◆ **Description of the task**
Every line in the entries that holds the word "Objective" counts toward the answer, which should be a single number.

◆ **Given data**
[Start of section]
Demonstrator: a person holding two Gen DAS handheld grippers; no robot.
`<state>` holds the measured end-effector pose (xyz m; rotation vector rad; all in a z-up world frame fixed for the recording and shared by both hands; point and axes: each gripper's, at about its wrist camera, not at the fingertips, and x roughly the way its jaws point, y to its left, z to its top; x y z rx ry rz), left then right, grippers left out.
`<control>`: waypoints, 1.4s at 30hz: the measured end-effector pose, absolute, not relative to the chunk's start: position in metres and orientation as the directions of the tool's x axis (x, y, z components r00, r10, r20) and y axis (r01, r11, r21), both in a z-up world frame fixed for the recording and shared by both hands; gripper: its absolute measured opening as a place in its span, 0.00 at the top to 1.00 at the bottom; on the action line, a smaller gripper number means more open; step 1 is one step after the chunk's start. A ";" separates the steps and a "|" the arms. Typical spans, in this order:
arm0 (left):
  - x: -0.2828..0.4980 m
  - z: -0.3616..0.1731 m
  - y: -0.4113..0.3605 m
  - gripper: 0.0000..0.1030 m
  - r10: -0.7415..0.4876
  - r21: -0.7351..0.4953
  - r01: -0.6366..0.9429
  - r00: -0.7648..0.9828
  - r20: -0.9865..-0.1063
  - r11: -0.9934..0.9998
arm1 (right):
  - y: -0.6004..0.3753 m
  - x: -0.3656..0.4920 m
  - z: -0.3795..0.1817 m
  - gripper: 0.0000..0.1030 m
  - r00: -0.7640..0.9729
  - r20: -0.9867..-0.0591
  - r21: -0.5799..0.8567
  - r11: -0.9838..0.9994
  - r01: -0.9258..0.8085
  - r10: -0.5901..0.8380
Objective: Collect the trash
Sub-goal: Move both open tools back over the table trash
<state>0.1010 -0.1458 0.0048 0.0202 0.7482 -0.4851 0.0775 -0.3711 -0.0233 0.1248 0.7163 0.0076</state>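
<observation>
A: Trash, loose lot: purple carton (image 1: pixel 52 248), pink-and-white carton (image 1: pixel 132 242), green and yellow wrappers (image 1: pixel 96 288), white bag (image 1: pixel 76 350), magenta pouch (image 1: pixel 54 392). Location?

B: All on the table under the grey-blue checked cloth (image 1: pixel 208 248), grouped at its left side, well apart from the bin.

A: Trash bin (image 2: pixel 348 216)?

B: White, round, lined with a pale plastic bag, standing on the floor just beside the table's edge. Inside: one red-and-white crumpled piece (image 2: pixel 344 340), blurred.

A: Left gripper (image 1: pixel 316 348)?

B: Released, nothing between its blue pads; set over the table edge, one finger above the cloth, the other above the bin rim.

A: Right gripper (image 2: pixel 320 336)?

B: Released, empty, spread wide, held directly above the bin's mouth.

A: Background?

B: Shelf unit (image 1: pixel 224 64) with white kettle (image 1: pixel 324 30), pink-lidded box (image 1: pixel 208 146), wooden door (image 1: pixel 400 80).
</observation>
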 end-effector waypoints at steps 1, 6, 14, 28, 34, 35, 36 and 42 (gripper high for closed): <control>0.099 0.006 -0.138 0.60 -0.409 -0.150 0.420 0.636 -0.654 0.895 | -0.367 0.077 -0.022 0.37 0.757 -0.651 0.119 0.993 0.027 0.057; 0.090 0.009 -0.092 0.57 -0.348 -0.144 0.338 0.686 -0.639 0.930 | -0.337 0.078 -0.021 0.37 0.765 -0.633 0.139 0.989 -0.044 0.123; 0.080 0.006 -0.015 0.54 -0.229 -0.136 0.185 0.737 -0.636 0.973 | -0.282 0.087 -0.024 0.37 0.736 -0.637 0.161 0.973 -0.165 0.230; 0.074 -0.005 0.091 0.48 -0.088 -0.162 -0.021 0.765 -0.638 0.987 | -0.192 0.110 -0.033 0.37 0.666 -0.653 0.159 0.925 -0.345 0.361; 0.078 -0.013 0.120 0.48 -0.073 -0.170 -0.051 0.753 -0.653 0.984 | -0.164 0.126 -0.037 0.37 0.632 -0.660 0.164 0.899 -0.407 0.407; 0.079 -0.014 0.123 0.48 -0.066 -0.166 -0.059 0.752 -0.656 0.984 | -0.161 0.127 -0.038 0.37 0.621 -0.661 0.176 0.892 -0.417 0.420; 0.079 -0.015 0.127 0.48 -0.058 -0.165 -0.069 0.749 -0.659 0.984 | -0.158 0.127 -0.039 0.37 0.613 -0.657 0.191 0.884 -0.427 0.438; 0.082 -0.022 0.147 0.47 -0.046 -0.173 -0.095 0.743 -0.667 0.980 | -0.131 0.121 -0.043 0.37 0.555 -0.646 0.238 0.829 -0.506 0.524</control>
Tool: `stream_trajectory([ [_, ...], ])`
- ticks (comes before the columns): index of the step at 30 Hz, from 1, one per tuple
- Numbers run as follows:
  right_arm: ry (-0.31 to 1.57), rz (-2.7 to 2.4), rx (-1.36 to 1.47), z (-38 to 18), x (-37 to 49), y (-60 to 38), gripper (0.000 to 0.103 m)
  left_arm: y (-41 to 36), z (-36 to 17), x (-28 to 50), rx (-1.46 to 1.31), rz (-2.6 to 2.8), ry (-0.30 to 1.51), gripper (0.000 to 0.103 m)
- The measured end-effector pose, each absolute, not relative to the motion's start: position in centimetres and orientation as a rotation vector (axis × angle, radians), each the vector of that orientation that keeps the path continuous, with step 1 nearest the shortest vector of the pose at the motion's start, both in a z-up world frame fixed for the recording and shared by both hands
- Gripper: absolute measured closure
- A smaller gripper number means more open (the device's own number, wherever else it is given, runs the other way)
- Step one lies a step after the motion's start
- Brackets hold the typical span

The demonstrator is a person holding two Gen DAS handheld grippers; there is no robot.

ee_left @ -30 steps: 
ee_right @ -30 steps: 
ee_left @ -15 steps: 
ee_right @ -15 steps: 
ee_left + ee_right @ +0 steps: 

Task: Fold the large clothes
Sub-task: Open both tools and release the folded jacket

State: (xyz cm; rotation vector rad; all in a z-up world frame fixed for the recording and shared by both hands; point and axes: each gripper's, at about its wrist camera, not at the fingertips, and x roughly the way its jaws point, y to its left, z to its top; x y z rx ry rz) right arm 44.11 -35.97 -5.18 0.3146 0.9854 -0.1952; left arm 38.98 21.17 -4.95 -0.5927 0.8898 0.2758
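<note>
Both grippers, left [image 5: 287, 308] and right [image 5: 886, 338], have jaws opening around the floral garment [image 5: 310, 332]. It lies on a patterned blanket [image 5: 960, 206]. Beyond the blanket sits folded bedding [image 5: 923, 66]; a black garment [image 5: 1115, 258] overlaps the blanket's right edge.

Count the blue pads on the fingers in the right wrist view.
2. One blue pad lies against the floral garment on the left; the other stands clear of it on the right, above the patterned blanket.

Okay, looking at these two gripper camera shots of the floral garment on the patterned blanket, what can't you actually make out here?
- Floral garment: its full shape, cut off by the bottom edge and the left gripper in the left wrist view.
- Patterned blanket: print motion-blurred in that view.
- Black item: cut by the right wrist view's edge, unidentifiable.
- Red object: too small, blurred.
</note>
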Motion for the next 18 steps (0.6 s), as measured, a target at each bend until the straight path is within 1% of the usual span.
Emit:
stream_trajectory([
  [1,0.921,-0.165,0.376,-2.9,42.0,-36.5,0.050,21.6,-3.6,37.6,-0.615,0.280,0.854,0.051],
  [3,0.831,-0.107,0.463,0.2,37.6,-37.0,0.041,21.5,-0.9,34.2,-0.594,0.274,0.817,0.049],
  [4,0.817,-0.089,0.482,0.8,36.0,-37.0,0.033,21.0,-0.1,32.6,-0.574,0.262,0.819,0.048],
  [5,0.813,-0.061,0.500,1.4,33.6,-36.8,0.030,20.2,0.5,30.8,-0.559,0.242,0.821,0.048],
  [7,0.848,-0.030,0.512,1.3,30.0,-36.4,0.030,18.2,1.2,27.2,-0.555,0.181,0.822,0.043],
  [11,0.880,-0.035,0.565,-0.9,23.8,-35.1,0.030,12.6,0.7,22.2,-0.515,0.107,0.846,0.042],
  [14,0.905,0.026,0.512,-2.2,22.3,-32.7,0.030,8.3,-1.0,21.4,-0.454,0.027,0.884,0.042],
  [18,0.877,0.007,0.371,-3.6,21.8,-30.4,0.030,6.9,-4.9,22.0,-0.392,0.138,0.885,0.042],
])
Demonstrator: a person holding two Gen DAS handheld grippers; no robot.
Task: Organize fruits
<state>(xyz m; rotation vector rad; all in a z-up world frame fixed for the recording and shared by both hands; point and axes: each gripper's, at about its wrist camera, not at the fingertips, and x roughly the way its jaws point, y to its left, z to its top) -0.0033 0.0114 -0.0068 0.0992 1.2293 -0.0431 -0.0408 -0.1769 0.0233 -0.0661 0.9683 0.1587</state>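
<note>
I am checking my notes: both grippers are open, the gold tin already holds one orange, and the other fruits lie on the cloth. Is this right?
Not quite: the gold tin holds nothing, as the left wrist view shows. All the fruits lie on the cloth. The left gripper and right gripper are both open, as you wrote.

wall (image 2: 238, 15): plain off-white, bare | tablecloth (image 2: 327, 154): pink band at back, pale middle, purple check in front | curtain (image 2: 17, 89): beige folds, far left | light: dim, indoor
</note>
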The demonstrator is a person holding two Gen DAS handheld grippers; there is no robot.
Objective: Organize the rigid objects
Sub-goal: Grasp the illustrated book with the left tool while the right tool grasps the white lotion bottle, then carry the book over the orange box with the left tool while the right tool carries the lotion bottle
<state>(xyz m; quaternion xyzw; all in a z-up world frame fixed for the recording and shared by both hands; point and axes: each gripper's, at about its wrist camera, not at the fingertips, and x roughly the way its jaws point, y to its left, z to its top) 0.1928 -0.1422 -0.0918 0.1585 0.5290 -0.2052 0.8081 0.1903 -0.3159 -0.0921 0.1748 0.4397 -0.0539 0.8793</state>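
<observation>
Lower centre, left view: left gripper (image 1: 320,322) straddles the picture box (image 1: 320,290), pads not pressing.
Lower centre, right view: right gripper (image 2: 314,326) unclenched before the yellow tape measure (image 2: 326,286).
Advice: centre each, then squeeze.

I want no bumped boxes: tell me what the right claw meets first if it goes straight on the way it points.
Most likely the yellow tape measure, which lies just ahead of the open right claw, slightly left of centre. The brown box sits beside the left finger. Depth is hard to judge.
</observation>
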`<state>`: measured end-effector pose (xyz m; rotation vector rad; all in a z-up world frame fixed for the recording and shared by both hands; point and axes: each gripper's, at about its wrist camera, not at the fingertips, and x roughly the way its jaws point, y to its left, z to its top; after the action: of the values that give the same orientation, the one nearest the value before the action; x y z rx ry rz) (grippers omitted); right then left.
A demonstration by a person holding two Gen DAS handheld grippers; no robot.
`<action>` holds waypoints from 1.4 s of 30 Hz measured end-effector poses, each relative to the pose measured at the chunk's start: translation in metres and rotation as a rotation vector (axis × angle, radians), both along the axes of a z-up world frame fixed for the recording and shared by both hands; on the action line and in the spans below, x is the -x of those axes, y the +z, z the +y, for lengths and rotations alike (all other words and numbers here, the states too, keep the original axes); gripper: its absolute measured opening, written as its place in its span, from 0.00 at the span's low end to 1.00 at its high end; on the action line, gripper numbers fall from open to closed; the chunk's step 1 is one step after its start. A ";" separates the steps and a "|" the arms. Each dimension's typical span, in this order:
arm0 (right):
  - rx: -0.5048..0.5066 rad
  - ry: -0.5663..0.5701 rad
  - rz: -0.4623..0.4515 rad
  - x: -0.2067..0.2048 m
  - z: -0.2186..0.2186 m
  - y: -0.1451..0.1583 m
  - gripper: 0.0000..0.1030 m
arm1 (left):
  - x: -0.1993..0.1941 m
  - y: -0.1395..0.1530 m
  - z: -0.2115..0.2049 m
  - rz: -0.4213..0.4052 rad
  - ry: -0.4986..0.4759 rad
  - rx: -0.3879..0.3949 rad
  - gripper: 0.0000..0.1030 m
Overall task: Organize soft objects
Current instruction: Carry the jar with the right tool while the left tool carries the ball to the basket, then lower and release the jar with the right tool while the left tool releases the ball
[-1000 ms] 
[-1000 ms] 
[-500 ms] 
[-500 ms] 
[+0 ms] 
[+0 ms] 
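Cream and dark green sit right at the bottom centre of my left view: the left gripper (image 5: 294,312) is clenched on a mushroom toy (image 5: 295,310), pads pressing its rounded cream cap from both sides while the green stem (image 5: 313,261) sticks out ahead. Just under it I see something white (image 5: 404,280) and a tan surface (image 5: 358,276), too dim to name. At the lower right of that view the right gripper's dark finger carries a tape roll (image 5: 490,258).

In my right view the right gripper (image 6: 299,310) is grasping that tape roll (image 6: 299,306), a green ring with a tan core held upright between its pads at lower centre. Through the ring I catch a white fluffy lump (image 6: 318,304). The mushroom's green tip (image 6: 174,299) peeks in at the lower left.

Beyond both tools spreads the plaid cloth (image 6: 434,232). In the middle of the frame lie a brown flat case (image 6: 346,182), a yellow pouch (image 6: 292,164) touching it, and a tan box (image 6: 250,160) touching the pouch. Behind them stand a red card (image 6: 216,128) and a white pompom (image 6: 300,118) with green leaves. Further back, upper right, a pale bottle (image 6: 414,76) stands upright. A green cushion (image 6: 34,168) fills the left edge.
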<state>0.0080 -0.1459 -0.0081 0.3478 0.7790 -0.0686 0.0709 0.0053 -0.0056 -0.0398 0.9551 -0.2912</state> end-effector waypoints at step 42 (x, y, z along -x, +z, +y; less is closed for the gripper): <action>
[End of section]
◆ **The completed task**
2